Nelly Bassily | December 15, 2008
The Moyo district of Uganda lies in the country’s northwest, along the Sudanese border. For years, the people of Moyo coped with the realities of two conflicts. Refugees from Sudan’s civil war flooded into the area. At the same time, local Lord’s Resistance Army activities made road travel perilous. But now that peace has returned to southern Sudan and the risk of violence northern Uganda has lessened, Moyo’s farmers are once again reaping the benefits of their location.
Groundnuts, onions, cassava, beans, sorghum, and other vegetables grow in the fields of Moyo. Most farmers produce just enough food for their families, and, until recently, there was no ready market to sell a surplus. This season, groundnut and onion farmers re-established local and Sudanese networks and coordinated their marketing efforts. The result was better profits.
Betty Jurugo is one of the groundnut farmers who took part in the group marketing scheme. It began with a few local farmers gathering information on farmers who grow groundnuts – their location, and the quantity and varieties they grow. Meanwhile, the Netherlands Development Organization established links with traders, and the Ugandan government’s National Agricultural Advisory Services (NAADS) negotiated with the traders. Traders agreed to pay a better price for the groundnuts if farmers could deliver them to a single location for pick-up.
Ms. Jurugo and other farmers from two Moyo sub-districts brought their groundnuts to a central location, where each farmer’s harvest was weighed on a scale. More than 20 tonnes were gathered. On a designated day and location, middlemen came to purchase the groundnuts, preferring red groundnuts for the local market. Farmers received 700 Ugandan shillings (about 35 American cents or 0.25 Euros) per kilogram, 20 per cent more than they would have received if they had sold to traders individually.
Onion farmers took a similar approach, with the support of NAADS. A small committee of farmers took the lead in identifying markets and checking prices at each, while others identified the area’s onion farmers and informed them of prices and demand.
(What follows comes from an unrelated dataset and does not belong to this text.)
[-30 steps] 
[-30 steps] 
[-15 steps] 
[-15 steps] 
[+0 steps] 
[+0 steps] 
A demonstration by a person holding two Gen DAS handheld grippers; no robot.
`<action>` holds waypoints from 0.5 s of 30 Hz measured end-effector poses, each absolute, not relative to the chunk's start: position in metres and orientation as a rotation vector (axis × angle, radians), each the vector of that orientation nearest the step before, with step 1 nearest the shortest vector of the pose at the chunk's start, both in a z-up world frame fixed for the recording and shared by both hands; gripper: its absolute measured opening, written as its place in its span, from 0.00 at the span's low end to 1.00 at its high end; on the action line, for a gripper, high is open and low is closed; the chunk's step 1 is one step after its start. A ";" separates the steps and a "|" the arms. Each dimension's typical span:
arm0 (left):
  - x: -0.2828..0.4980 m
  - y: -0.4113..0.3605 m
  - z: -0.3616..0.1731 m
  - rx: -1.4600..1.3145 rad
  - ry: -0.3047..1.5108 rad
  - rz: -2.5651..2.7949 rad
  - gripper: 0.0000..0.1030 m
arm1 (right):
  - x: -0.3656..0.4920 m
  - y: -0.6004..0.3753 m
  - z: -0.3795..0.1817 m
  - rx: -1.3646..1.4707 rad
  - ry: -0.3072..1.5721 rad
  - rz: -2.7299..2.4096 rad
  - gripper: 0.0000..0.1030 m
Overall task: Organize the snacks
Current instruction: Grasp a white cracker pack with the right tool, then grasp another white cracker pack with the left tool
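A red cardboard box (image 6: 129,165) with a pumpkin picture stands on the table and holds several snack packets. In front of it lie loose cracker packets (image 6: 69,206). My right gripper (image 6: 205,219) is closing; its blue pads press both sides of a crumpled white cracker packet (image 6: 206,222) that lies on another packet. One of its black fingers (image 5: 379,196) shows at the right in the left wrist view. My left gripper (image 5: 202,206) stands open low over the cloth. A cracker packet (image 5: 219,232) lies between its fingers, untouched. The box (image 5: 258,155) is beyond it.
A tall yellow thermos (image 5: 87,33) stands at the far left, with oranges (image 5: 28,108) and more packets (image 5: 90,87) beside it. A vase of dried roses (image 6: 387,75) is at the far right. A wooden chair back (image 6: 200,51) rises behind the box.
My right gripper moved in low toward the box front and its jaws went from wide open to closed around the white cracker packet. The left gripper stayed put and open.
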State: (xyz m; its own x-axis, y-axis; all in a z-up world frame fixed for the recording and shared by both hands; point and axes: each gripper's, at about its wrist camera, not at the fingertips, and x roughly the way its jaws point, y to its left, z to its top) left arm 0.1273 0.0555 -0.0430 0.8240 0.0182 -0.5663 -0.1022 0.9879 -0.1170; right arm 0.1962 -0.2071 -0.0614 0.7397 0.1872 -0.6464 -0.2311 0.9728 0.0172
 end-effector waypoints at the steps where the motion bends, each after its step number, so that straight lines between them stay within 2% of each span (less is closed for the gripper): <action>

The town of Nimule, across the Sudanese border, was identified as representing the best marketing opportunity.
The farmers took their onions to the designated location. The onions were cleaned and sorted, and the weight of each farmer’s load recorded. NAADS obtained clearance to export the onions. They were sold in Nimule in just two days. Each farmer received 1,200 Ugandan shillings (about 60 American cents or 0.45 Euros) per kilogram.
Participating onion farmers said that they earned a higher profit, saved time, and learned from each other. Encouraged by this marketing success, they plan to increase production next season.